■ Exercise details: Please retype the records below exactly, from the first line through the line containing "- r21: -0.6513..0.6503", and leave out any pictures.

** Source data follows **

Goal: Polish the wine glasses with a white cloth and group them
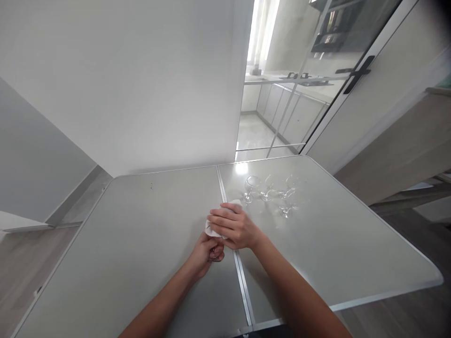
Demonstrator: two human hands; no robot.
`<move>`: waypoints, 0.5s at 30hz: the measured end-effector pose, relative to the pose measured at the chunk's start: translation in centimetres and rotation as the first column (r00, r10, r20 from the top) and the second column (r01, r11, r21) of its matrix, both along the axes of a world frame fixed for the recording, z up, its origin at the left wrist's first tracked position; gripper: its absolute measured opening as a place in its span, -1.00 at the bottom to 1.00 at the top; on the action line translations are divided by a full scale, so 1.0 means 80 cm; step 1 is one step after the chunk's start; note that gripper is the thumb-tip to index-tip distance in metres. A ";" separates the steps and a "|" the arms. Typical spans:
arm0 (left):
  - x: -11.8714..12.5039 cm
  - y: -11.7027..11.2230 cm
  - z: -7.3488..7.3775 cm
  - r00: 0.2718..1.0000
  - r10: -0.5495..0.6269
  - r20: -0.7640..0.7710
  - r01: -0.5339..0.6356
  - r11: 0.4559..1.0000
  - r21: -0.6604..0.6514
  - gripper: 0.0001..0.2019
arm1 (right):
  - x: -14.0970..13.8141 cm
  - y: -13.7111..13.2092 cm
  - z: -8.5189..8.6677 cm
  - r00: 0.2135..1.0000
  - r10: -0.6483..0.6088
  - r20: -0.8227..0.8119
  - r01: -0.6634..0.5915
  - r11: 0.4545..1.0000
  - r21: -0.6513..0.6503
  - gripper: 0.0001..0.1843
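Note:
Near the table's middle seam, my left hand (206, 253) is closed around what looks like the stem of a wine glass; a little of its clear rim or foot (216, 259) peeks out below the fingers, and the rest is hidden. Just above and to the right, my right hand (234, 227) is wrapped over a white cloth or tissue (213, 231) pressed against the upper part of the held thing. Several clear stemmed glasses stand to the right of my hands, among them a round-bowled wine glass (252, 183) and a nearer one (286, 209).
The pale glossy table (158, 220) has a metal seam (241, 277) running front to back. A white wall (169, 84) rises behind it. At the back right is a glass-paned door with a black handle (358, 73), a kitchen showing through it.

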State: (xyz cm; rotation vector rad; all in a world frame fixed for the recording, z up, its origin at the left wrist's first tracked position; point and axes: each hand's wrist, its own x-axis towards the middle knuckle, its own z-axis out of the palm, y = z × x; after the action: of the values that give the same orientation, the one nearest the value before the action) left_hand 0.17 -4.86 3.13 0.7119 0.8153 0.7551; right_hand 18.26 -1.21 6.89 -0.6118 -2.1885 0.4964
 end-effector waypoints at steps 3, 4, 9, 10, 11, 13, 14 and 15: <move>0.001 0.000 -0.008 0.991 0.096 -0.089 -0.098 0.995 -0.023 -0.68 | -0.016 -0.006 -0.006 0.997 0.053 0.061 -0.055 0.998 0.040 -0.71; 0.001 0.001 -0.010 0.987 0.107 -0.123 -0.108 0.994 -0.003 -0.69 | -0.021 -0.007 -0.007 0.995 0.047 0.085 -0.053 0.997 0.064 -0.71; -0.005 0.004 -0.006 0.928 0.056 -0.367 0.075 0.940 0.334 -0.66 | -0.033 -0.008 0.004 0.978 -0.188 0.095 0.181 0.980 0.081 -0.81; -0.007 0.005 -0.002 0.904 0.037 -0.426 0.146 0.909 0.389 -0.63 | -0.031 -0.007 0.008 0.968 -0.243 0.070 0.242 0.970 0.019 -0.84; -0.009 0.005 0.002 0.878 0.031 -0.477 0.205 0.877 0.435 -0.62 | -0.027 -0.005 0.012 0.958 -0.282 0.040 0.285 0.956 -0.076 -0.84; -0.013 0.006 0.011 0.839 0.055 -0.542 0.281 0.809 0.516 -0.67 | -0.015 -0.001 0.017 0.956 -0.289 -0.037 0.258 0.899 -0.354 -0.72; -0.015 0.006 0.013 0.827 0.072 -0.558 0.304 0.776 0.552 -0.71 | -0.007 0.001 0.017 0.961 -0.261 -0.093 0.178 0.838 -0.515 -0.66; -0.015 0.006 0.014 0.821 0.074 -0.566 0.328 0.750 0.574 -0.73 | -0.001 0.003 0.016 0.958 -0.230 -0.170 0.064 0.751 -0.657 -0.61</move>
State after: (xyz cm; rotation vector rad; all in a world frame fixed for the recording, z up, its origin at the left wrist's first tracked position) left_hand -1.06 -4.42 4.26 1.6815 1.0175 0.7014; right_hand 18.17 -0.94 8.14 -1.0220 -1.6839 1.2023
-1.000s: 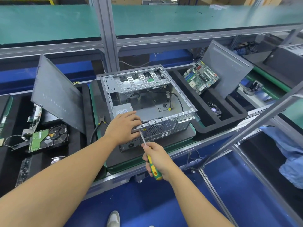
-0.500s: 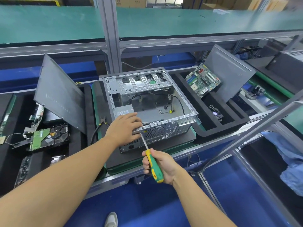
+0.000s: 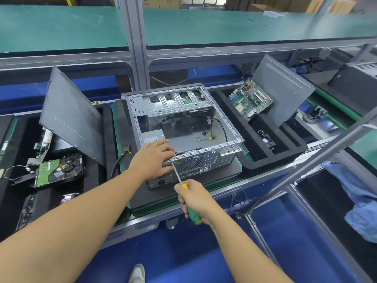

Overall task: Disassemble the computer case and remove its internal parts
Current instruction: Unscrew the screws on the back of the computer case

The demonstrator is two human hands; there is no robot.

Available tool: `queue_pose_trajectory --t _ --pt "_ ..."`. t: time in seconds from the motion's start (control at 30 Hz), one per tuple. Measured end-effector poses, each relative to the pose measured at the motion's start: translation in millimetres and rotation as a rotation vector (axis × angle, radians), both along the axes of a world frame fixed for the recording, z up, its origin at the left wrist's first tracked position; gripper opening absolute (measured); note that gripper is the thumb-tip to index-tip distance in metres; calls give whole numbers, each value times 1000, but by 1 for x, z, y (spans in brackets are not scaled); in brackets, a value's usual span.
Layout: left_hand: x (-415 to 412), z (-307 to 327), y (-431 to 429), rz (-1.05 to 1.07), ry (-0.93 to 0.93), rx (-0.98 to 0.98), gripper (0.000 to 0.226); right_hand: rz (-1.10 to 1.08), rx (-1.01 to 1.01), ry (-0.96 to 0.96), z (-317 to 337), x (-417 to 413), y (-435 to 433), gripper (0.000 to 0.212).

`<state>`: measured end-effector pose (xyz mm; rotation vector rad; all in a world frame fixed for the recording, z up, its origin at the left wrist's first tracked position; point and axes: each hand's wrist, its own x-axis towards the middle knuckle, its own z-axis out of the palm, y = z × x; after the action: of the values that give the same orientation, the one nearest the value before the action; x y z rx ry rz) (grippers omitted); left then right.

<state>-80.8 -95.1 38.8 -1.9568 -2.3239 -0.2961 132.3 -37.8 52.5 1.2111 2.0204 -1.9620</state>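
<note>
We locate the computer case centrally, the hard drive in the left tray, the motherboard in the right tray, and apparently pliers beside the case's left wall.

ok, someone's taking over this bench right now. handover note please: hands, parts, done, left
Hands: left hand rests on the rear top edge of the computer case, steadying it; right hand grips the screwdriver, tip on the rear panel's upper edge.
Inside the case: power supply, cables.
Done: side panels off, leaning in the foam trays; motherboard in the right one, hard drive in the left.
Left: probably the rear screws, then power supply and cables.
</note>
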Motion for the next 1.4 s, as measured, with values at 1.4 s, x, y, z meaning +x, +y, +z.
queue_pose_trajectory --t 1.4 --pt "-1 0 1 3 37 -74 39 -123 -579 215 1 33 -6 14"
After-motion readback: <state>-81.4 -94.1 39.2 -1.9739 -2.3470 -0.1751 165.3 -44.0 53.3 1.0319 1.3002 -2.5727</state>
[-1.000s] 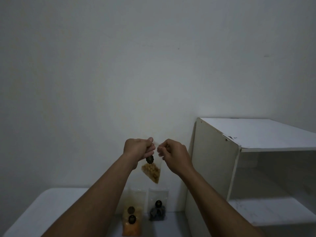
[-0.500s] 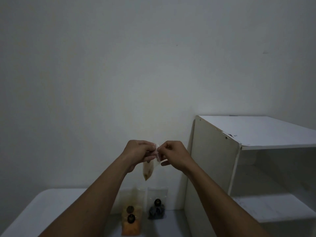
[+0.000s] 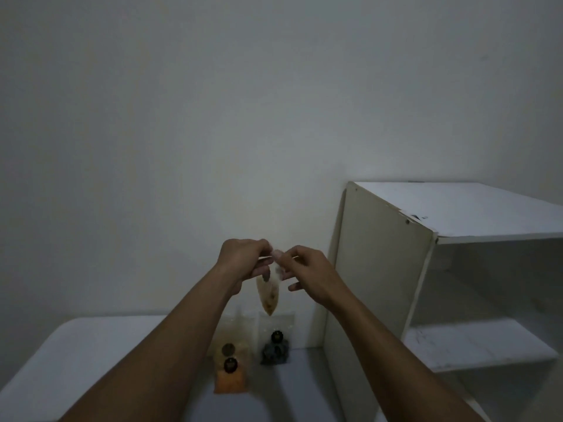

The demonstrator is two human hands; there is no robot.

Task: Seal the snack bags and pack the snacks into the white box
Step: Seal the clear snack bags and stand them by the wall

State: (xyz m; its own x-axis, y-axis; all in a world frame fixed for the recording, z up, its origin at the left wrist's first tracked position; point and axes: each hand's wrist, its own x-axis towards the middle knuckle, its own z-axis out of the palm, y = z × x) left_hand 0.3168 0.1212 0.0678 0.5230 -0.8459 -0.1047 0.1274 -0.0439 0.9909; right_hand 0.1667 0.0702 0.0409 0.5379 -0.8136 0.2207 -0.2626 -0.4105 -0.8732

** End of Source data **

■ Answer section:
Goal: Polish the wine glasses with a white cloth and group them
Demonstrator: two human hands; no robot.
`<move>`: waypoints, 0.5s at 30hz: the measured end-effector pose, relative to the pose measured at the chunk's start: translation in centimetres and rotation as the first column (r00, r10, r20 from the top) and the second column (r01, r11, r21) of its matrix, both along the axes of a world frame fixed for the recording, z up, its origin at the left wrist's first tracked position; gripper: its absolute measured opening as a place in its span, -1.00 at the bottom to 1.00 at the top; on the action line translations are divided by a full scale, so 1.0 means 80 cm; step 1 is one step after the chunk's start; note that gripper is the thumb-tip to index-tip distance in metres. A ";" separates the steps and a "|" the arms. Typical spans:
arm0 (left):
  - x: -11.8714..12.5039 cm
  - y: -11.7027..11.2230 cm
  - z: -7.3488..7.3775 cm
  - r00: 0.2718..1.0000
  - r10: -0.5495..0.6269
  - r20: -0.7640..0.7710
  - r01: -0.5339..0.6356
  - r11: 0.4559..1.0000
  - r21: -0.6604..0.6514
  - gripper: 0.0001..0.2019
arm1 (right):
  - x: -14.0970..13.8141 cm
  - y: -13.7111..13.2092 cm
  - z: -8.5189..8.6677 cm
  - r00: 0.2135..1.0000
  - r10: -0.6483..0.6088
  - r20: -0.8227..0.8119
  - r01: -0.6634..0.5915
  - r11: 0.4545..1.0000
  - r21: -0.6513..0.6503

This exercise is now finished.